Set down a precise copy of the whole listing.
··· Supplied data
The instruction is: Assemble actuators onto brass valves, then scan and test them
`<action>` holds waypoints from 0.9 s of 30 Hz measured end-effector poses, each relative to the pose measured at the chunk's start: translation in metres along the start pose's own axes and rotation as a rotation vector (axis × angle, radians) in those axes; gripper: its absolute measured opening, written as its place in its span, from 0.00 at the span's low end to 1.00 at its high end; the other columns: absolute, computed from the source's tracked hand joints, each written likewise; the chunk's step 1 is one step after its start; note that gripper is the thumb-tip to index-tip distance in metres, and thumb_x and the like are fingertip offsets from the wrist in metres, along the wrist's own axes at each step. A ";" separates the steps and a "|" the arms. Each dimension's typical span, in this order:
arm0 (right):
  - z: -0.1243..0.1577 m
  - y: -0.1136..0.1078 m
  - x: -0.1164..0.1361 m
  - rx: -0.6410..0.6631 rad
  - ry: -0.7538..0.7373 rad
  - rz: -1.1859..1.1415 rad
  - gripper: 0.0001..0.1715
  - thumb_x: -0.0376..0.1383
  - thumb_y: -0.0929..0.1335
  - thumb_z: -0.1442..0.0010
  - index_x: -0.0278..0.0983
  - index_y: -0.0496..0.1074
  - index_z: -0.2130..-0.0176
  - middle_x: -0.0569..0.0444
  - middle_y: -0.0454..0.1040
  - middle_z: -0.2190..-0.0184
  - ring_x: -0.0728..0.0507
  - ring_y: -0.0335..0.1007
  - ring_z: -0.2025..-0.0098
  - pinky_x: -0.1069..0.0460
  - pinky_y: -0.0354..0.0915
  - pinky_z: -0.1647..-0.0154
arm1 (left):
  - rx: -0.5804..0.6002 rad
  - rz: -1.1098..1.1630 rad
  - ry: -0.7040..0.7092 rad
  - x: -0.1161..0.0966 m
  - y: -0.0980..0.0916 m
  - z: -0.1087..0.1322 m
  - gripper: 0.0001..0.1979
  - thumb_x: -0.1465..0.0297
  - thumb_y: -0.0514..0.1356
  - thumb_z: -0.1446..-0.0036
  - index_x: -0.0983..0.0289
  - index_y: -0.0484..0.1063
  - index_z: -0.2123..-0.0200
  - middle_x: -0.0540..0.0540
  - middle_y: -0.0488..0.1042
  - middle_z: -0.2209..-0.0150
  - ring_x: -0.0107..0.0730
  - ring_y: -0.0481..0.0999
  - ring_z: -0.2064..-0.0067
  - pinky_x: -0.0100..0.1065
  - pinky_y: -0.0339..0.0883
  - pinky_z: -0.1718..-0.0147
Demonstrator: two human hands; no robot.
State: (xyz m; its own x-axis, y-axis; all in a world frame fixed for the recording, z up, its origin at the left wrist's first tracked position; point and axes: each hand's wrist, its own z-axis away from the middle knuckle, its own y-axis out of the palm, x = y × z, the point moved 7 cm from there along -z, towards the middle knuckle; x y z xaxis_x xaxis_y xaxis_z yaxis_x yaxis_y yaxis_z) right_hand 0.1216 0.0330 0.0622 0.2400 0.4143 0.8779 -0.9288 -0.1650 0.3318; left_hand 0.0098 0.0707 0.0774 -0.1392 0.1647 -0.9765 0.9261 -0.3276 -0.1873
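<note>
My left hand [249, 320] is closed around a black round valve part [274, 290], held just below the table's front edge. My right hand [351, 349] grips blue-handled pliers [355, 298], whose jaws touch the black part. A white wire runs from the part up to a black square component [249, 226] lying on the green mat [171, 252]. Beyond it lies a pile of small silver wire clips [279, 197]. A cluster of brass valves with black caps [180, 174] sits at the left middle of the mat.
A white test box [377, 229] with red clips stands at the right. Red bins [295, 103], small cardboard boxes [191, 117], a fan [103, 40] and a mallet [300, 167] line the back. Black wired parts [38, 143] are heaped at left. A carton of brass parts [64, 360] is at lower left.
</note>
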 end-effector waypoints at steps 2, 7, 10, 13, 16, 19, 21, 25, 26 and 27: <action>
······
### [Expected answer]
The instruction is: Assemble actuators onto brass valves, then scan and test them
`<action>` holds waypoints from 0.9 s of 30 Hz measured end-effector poses, each relative to the pose measured at the chunk's start: translation in metres along the start pose's own axes and rotation as a rotation vector (axis × angle, radians) in those axes; gripper: its absolute measured opening, written as its place in its span, from 0.00 at the span's low end to 1.00 at its high end; the other columns: absolute, computed from the source's tracked hand joints, each written likewise; the chunk's step 1 is one step after its start; note that gripper is the thumb-tip to index-tip distance in metres, and thumb_x and the like are fingertip offsets from the wrist in metres, along the wrist's own axes at each step. A ";" separates the steps and a "|" the arms. Each dimension's typical span, in this order:
arm0 (right):
  - z: -0.1243..0.1577 m
  - y: -0.1136..0.1078 m
  - x: -0.1164..0.1361 m
  - rx: -0.6410..0.6631 rad
  - ry: -0.7538..0.7373 rad
  - rz: -1.1859..1.1415 rad
  - gripper: 0.0001..0.1715
  - thumb_x: -0.0376..0.1383
  - thumb_y: -0.0929..0.1335
  - thumb_z: -0.1442..0.0010
  - index_x: -0.0278..0.0983
  - index_y: -0.0496..0.1074
  - index_z: -0.2130..-0.0176
  - middle_x: -0.0569..0.0444
  - middle_y: -0.0454..0.1040
  - middle_z: -0.2190..-0.0184
  - ring_x: -0.0728..0.0507
  - ring_y: -0.0335..0.1007
  - ring_z: -0.2025..-0.0098
  - pinky_x: -0.1069..0.0460
  - pinky_y: -0.0354..0.0915
  - pinky_z: -0.1647..-0.0154
arm1 (left):
  - rx: -0.5804..0.6002 rad
  - rz: -1.1098..1.1630 rad
  - ry: -0.7040..0.7092 rad
  - x: -0.1161..0.0966 m
  - y: -0.0980..0.0916 m
  - z: -0.1087..0.1322 m
  - gripper: 0.0001..0.1979
  - thumb_x: -0.1465..0.0297
  - thumb_y: -0.0514..0.1356
  - thumb_z: -0.1446..-0.0036
  - index_x: -0.0983..0.0289
  - index_y: -0.0484..0.1063
  - index_z: -0.2123..-0.0200
  - middle_x: -0.0540..0.0540
  - middle_y: -0.0488..0.1042
  - middle_z: -0.2209..-0.0150
  - ring_x: -0.0107..0.0730
  - ring_y: -0.0481..0.0999
  - ring_z: -0.2064..-0.0067
  - pinky_x: -0.0100..0.1065
  - pinky_y: -0.0339..0.0883
  - pinky_z: -0.1718..-0.0147
Demonstrator: two human hands; no robot.
State: (xyz m; its own x-axis, y-axis; all in a world frame fixed for the recording, z up, its origin at the left wrist's first tracked position; point and axes: each hand's wrist, its own z-axis away from the middle knuckle, its own y-axis out of the palm, x = y × z, the point moved 7 cm from there along -z, towards the middle knuckle; x y z xaxis_x xaxis_y xaxis_z yaxis_x yaxis_y yaxis_z) right_hand 0.1216 0.0330 0.0622 0.2400 0.4143 0.8779 -0.9288 -0.1650 0.3318; left_hand 0.0098 0.0707 0.0774 -0.1392 0.1647 -0.9765 0.9261 -0.3276 -0.1873
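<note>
My left hand [249, 320] is closed around a black round valve part [274, 290], held just below the table's front edge. My right hand [351, 349] grips blue-handled pliers [355, 298], whose jaws touch the black part. A white wire runs from the part up to a black square component [249, 226] lying on the green mat [171, 252]. Beyond it lies a pile of small silver wire clips [279, 197]. A cluster of brass valves with black caps [180, 174] sits at the left middle of the mat.
A white test box [377, 229] with red clips stands at the right. Red bins [295, 103], small cardboard boxes [191, 117], a fan [103, 40] and a mallet [300, 167] line the back. Black wired parts [38, 143] are heaped at left. A carton of brass parts [64, 360] is at lower left.
</note>
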 end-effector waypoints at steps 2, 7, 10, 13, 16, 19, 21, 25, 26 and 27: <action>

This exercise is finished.